◆ **Requirement**
Each line of the listing is to be copied exactly.

---------- Dataset section ----------

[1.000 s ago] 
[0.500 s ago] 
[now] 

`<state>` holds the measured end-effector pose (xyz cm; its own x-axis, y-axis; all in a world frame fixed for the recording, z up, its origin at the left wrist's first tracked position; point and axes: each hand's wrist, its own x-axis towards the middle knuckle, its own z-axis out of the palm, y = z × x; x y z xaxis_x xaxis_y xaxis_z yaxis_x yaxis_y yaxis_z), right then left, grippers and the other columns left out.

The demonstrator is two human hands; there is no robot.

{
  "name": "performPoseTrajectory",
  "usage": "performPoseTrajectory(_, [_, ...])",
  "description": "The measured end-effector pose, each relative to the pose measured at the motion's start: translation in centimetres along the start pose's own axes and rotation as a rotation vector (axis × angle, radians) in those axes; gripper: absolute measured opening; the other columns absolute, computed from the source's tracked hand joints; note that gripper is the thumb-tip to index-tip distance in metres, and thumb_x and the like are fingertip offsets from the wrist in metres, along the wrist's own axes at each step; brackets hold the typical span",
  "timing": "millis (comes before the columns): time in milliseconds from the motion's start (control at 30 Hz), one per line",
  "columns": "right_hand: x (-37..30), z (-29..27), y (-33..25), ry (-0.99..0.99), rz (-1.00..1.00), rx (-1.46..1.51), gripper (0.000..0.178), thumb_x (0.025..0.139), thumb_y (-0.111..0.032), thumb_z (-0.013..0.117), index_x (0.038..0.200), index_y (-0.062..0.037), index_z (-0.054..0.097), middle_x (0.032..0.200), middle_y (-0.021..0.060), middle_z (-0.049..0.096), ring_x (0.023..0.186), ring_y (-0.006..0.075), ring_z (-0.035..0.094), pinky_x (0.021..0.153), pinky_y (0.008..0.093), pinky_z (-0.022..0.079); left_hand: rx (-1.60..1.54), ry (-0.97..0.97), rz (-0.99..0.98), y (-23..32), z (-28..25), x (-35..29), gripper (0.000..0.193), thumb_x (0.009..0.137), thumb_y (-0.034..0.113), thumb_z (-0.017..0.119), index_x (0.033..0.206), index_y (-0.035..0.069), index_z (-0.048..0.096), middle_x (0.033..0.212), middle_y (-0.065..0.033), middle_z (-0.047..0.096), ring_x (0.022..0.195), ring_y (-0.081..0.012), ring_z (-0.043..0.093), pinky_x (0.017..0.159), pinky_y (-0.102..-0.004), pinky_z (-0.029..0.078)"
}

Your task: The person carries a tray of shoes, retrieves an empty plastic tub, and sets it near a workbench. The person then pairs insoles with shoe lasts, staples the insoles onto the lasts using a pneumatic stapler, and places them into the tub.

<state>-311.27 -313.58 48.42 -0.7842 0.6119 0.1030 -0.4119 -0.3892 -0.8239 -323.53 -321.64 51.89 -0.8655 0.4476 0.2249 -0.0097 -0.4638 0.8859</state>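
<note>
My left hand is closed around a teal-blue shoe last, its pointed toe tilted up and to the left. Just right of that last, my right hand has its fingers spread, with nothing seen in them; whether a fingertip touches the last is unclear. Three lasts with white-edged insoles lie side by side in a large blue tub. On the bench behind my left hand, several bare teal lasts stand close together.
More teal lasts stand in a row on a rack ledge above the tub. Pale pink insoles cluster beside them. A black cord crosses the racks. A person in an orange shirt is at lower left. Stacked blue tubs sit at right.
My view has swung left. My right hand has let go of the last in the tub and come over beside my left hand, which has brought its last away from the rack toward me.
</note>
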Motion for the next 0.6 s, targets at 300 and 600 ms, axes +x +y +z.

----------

◆ **Solution to the problem**
[1.000 s ago] 
[0.500 s ago] 
[now] 

`<state>` holds the measured end-effector pose (xyz cm; its own x-axis, y-axis; all in a world frame fixed for the recording, z up, its origin at the left wrist's first tracked position; point and axes: each hand's wrist, its own x-axis towards the middle knuckle, its own z-axis out of the palm, y = z × x; x y z xaxis_x xaxis_y xaxis_z yaxis_x yaxis_y yaxis_z), right then left, grippers and the other columns left out.

The demonstrator is two human hands; there is no robot.

{
  "name": "performPoseTrajectory",
  "usage": "performPoseTrajectory(_, [_, ...])",
  "description": "The measured end-effector pose, each relative to the pose measured at the motion's start: translation in centimetres along the start pose's own axes and rotation as a rotation vector (axis × angle, radians) in those axes; gripper: absolute measured opening; the other columns absolute, computed from the source's tracked hand joints; note that gripper is the thumb-tip to index-tip distance in metres, and thumb_x and the like are fingertip offsets from the wrist in metres, along the wrist's own axes at each step; brackets hold the typical span",
  "timing": "millis (comes before the columns): time in milliseconds from the motion's start (control at 30 Hz), one per line",
  "columns": "right_hand: x (-37..30), z (-29..27), y (-33..25), ry (-0.99..0.99), rz (-1.00..1.00), rx (-1.46..1.51), gripper (0.000..0.178), thumb_x (0.025..0.139), thumb_y (-0.111..0.032), thumb_z (-0.013..0.117), index_x (0.038..0.200), index_y (-0.062..0.037), index_z (-0.054..0.097), middle_x (0.032..0.200), middle_y (-0.021..0.060), middle_z (-0.049..0.096), ring_x (0.023..0.186), ring_y (-0.006..0.075), ring_z (-0.035..0.094), pinky_x (0.021..0.153), pinky_y (0.008..0.093), pinky_z (-0.022..0.079); left_hand: rx (-1.60..1.54), ry (-0.97..0.97), rz (-0.99..0.98), y (-23..32), z (-28..25), x (-35..29), gripper (0.000..0.193), thumb_x (0.009..0.137), thumb_y (-0.034..0.113), thumb_z (-0.017..0.119), index_x (0.033..0.206), index_y (-0.035..0.069), index_z (-0.048..0.096), middle_x (0.033..0.212), middle_y (-0.065..0.033), middle_z (-0.047..0.096), ring_x (0.022..0.195), ring_y (-0.081..0.012), ring_z (-0.043..0.093), pinky_x (0.017..0.159), pinky_y (-0.102..-0.004), pinky_z (-0.029..0.078)"
}

Your task: The person carries a tray of shoes, retrieves an empty plastic tub, and sets it near a workbench. The person then pairs insoles with shoe lasts, staples the insoles onto the lasts using a pneumatic stapler, and places them into the tub.

<state>-311.27 -313.58 48.42 -0.7842 0.6119 0.1030 -0.4119 -0.3892 -0.8239 -323.53 -321.64 51.89 -0.8655 0.4476 0.2249 -0.0097 -0.4638 0.8859</state>
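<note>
My left hand is closed around a teal-blue shoe last, its pointed toe tilted up and to the left. Just right of that last, my right hand has its fingers spread, with nothing seen in them; whether a fingertip touches the last is unclear. Three lasts with white-edged insoles lie side by side in a large blue tub. On the bench behind my left hand, several bare teal lasts stand close together.
More teal lasts stand in a row on a rack ledge above the tub. Pale pink insoles cluster beside them. A black cord crosses the racks. A person in an orange shirt is at lower left. Stacked blue tubs sit at right.
My view has swung left. My right hand has let go of the last in the tub and come over beside my left hand, which has brought its last away from the rack toward me.
</note>
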Motion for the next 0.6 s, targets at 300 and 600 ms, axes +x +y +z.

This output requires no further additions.